Problem requirements
Lines after the one containing "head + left" are to be omitted; print exactly each line from the start of the records up to and including it.

□ □ □ □

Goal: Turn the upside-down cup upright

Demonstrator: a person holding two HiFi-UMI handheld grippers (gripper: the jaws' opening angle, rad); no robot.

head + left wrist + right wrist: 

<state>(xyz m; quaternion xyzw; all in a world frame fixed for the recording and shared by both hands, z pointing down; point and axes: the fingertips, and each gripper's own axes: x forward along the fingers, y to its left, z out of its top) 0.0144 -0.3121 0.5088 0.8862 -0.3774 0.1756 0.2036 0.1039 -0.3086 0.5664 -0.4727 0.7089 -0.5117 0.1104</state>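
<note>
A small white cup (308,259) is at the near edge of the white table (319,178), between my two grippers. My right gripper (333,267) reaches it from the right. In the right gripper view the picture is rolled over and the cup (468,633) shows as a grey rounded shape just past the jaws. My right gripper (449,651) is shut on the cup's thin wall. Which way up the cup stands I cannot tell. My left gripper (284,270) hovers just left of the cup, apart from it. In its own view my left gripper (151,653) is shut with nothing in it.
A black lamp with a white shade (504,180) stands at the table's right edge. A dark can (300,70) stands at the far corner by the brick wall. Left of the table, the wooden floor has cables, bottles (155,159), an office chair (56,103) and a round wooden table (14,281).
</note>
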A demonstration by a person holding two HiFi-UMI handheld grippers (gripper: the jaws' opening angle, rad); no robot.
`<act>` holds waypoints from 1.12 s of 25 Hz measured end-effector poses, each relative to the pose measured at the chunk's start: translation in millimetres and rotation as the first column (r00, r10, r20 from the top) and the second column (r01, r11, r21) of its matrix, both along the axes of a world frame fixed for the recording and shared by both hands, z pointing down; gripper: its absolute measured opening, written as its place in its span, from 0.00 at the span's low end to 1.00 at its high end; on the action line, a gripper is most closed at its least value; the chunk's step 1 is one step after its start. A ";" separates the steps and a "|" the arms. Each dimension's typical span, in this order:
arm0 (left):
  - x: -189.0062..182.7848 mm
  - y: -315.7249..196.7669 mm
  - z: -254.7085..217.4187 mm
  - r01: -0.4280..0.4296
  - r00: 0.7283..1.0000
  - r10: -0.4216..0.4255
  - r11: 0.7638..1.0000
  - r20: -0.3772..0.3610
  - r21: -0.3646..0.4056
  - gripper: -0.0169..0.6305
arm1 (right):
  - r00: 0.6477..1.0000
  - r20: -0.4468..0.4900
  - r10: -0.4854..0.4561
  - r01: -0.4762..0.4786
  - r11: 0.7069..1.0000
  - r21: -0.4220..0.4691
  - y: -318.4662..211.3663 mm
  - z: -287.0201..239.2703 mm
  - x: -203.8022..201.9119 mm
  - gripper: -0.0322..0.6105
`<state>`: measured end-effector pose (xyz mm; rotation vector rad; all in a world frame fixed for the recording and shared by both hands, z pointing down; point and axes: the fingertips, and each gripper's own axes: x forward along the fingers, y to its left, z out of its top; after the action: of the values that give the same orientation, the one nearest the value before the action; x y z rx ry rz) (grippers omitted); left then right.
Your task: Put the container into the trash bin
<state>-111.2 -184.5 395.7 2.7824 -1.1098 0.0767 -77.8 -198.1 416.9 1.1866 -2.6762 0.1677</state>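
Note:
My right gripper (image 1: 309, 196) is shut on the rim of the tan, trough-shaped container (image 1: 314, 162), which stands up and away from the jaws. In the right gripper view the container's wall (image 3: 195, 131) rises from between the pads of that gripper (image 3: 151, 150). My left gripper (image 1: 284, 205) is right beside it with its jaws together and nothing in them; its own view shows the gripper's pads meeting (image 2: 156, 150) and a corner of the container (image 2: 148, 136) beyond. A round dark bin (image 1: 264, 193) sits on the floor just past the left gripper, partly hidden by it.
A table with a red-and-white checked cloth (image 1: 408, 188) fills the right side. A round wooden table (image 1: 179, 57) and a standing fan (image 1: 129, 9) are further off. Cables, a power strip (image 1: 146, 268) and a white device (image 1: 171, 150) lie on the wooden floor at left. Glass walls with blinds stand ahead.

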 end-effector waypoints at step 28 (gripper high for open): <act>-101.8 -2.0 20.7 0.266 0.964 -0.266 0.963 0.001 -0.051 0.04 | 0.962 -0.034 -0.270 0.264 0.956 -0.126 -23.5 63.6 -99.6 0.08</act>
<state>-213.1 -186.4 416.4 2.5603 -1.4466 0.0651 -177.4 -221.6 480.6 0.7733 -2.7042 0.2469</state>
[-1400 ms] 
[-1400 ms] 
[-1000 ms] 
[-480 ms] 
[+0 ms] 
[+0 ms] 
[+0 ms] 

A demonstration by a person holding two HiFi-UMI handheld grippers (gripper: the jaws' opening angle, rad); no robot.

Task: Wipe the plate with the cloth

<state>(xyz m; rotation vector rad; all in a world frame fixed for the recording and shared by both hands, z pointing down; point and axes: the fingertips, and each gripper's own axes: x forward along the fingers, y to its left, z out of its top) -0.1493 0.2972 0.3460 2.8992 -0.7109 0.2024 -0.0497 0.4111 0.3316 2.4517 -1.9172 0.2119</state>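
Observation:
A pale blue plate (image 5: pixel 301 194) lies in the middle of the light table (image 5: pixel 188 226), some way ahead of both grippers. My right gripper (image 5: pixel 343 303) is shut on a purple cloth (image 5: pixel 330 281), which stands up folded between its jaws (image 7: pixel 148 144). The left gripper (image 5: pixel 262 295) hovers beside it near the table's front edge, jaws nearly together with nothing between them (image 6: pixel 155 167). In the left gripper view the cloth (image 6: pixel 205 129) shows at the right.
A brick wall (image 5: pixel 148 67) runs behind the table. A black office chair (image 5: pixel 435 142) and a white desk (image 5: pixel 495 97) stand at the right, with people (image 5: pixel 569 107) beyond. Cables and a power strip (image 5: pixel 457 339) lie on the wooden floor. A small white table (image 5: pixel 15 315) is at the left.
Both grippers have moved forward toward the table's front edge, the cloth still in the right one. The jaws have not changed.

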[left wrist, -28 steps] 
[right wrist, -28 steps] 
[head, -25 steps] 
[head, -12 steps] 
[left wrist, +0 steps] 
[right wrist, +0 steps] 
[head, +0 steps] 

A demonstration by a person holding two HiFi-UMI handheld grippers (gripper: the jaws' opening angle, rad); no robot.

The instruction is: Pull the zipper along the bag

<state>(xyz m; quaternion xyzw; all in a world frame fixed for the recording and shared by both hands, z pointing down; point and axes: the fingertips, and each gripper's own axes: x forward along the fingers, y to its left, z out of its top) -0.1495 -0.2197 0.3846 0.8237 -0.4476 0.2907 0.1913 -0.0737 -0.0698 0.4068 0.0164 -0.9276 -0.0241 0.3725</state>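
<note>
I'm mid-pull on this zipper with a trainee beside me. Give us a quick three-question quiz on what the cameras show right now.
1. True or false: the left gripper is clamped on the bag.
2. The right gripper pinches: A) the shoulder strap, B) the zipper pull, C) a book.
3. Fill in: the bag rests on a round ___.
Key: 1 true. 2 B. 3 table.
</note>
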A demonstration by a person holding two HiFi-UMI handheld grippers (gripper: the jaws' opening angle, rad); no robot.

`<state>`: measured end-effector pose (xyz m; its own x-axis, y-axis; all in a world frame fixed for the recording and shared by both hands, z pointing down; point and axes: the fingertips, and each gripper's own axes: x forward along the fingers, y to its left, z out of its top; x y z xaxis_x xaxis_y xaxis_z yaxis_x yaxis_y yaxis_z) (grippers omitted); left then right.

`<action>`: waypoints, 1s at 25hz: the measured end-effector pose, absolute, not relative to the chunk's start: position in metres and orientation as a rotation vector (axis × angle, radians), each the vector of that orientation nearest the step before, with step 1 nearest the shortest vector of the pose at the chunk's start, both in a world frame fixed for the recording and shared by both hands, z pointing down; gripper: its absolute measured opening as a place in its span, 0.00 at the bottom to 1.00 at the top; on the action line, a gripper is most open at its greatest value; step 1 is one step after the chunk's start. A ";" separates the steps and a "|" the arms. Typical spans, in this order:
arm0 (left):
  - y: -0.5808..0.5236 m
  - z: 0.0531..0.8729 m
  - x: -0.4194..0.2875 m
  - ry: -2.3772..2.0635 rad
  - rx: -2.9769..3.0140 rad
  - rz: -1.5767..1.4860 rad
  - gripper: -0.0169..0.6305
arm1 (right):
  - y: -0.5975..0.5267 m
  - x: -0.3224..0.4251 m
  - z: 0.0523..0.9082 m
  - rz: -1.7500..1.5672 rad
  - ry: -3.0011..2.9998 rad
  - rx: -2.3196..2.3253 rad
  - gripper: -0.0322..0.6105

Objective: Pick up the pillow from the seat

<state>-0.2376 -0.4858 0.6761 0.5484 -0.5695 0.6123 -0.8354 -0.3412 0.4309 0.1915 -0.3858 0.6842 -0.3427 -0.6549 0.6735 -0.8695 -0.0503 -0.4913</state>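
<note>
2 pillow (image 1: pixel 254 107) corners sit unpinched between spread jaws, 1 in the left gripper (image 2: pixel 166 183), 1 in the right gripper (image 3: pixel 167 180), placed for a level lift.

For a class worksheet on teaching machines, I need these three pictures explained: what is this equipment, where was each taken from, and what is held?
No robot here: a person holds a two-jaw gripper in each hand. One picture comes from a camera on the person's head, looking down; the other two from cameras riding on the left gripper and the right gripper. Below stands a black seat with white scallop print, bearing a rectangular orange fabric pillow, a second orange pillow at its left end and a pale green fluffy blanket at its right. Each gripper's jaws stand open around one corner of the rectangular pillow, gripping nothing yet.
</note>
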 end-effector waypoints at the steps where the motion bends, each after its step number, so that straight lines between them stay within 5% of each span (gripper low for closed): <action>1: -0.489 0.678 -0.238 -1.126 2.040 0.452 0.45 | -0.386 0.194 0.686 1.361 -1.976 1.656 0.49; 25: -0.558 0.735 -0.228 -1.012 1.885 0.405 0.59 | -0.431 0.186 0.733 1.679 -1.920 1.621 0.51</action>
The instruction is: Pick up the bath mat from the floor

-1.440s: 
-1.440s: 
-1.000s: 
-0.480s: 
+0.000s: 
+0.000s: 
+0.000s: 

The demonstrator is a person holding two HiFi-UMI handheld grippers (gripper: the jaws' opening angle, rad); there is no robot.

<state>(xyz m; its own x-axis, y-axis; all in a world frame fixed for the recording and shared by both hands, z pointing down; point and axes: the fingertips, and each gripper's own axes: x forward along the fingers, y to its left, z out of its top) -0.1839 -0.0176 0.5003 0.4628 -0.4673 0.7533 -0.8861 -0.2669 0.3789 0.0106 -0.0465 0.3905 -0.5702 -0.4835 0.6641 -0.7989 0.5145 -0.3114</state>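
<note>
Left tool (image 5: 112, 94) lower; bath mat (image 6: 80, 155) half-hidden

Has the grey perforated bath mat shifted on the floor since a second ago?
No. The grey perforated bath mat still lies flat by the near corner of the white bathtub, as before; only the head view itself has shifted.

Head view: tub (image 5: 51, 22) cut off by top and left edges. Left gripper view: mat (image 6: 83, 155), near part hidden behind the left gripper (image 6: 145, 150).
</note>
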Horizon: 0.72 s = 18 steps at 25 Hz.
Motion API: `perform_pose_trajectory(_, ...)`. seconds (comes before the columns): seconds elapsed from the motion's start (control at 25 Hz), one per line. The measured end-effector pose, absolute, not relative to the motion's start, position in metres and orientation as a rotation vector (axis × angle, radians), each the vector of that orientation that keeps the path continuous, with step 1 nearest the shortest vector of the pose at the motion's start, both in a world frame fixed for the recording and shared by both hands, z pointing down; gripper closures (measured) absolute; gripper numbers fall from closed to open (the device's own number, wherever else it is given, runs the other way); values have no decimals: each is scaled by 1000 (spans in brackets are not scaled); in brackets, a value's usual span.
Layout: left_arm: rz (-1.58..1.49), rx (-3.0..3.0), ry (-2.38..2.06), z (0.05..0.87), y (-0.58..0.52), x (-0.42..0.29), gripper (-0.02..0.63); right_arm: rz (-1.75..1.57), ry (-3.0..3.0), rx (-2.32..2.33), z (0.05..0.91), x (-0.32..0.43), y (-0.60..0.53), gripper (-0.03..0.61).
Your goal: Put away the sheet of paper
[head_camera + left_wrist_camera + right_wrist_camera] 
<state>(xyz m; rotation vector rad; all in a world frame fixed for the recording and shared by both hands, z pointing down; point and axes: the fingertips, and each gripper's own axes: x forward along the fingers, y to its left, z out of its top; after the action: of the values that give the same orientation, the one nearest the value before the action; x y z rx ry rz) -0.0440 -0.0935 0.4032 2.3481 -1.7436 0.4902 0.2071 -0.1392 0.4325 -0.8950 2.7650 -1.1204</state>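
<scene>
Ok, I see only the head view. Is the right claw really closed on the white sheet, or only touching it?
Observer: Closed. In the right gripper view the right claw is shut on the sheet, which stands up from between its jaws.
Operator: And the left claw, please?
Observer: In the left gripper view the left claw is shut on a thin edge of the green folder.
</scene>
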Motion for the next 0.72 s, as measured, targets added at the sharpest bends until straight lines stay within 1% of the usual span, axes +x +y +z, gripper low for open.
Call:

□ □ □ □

Result of this task
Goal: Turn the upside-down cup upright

Demonstrator: a person holding two HiFi-UMI handheld grippers (gripper: the jaws' opening angle, rad); no robot.

head + left wrist + right wrist: 

The complete answer has now been given.